## Brief
In your copy, leave out the pictures; write out all the data exactly.

┌──

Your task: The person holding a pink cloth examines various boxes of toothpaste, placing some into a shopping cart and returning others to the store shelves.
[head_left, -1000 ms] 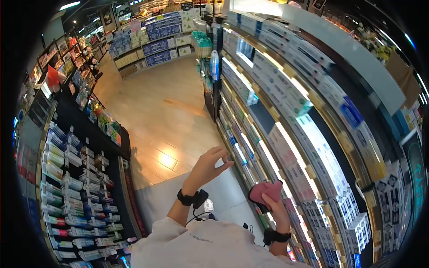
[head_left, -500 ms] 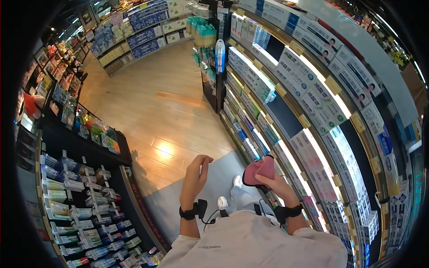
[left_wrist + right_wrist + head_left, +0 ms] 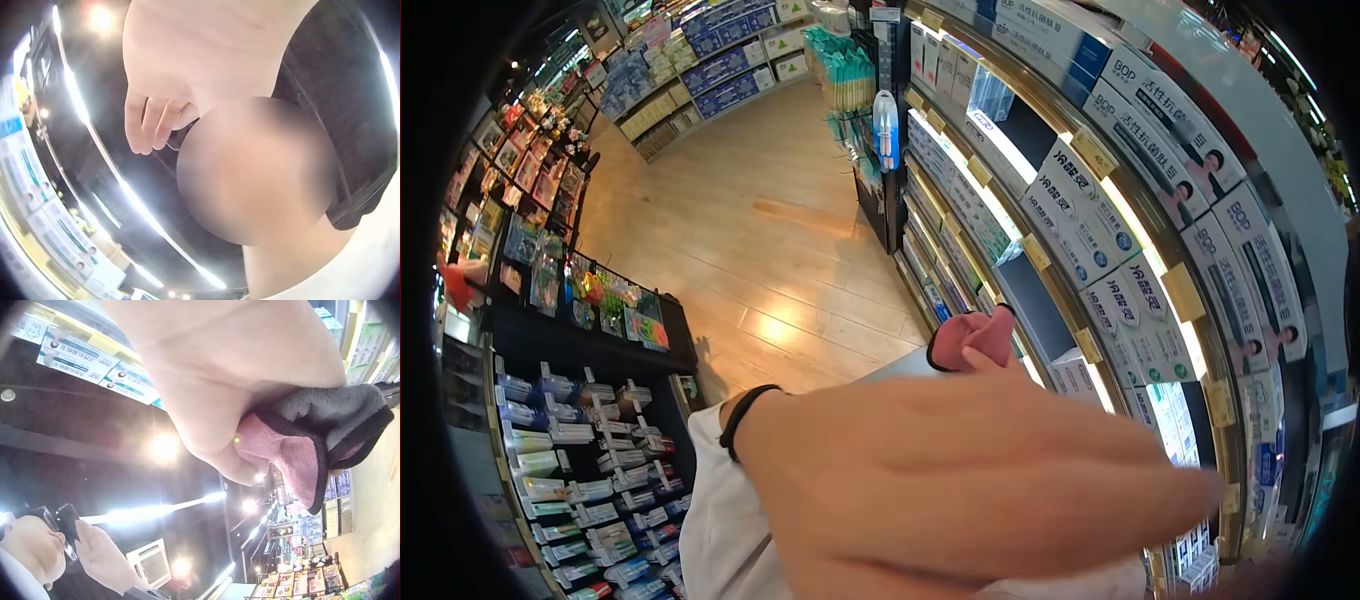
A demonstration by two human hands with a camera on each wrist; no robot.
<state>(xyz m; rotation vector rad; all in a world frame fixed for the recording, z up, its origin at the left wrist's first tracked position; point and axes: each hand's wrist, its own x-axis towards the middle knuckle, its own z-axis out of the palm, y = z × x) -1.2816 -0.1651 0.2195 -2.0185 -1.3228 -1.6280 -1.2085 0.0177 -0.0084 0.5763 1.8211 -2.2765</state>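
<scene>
Head view showed the left hand (image 3: 985, 475) foremost, fingers loosely straight and seemingly gripping nothing, then the right hand (image 3: 234, 375), fingers grasping the cloth (image 3: 955, 341) near the shelf (image 3: 1036, 303), apparently a holding step whose next move called for a steady grip.

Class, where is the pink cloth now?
In the head view, the pink cloth is right of centre, gripped by the right hand, just above the left hand in the image, shelves to its right.
</scene>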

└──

## Answer
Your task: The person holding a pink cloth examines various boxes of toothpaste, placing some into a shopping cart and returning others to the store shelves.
[head_left, -1000 ms] 
[head_left, -500 ms] 
[left_wrist + right_wrist + head_left, +0 ms] 
A demonstration by two human hands with a camera on each wrist; no robot.
<state>(xyz m; rotation vector rad; all in a world frame fixed for the recording, z up, its origin at the left wrist's first tracked position; point and axes: each hand's wrist, its own x-axis towards the middle knuckle, its own z-axis out of the palm, y = z × x) -1.2816 -0.1651 0.2195 -2.0185 -1.3228 -1.6280 -1.2085 0.0177 -0.0084 0.5763 1.8211 -2.2765</state>
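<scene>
Head view showed the left hand (image 3: 985, 475) foremost, fingers loosely straight and seemingly gripping nothing, then the right hand (image 3: 234, 375), fingers grasping the cloth (image 3: 955, 341) near the shelf (image 3: 1036, 303), apparently a holding step whose next move called for a steady grip.

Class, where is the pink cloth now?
In the head view, the pink cloth is right of centre, gripped by the right hand, just above the left hand in the image, shelves to its right.
</scene>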

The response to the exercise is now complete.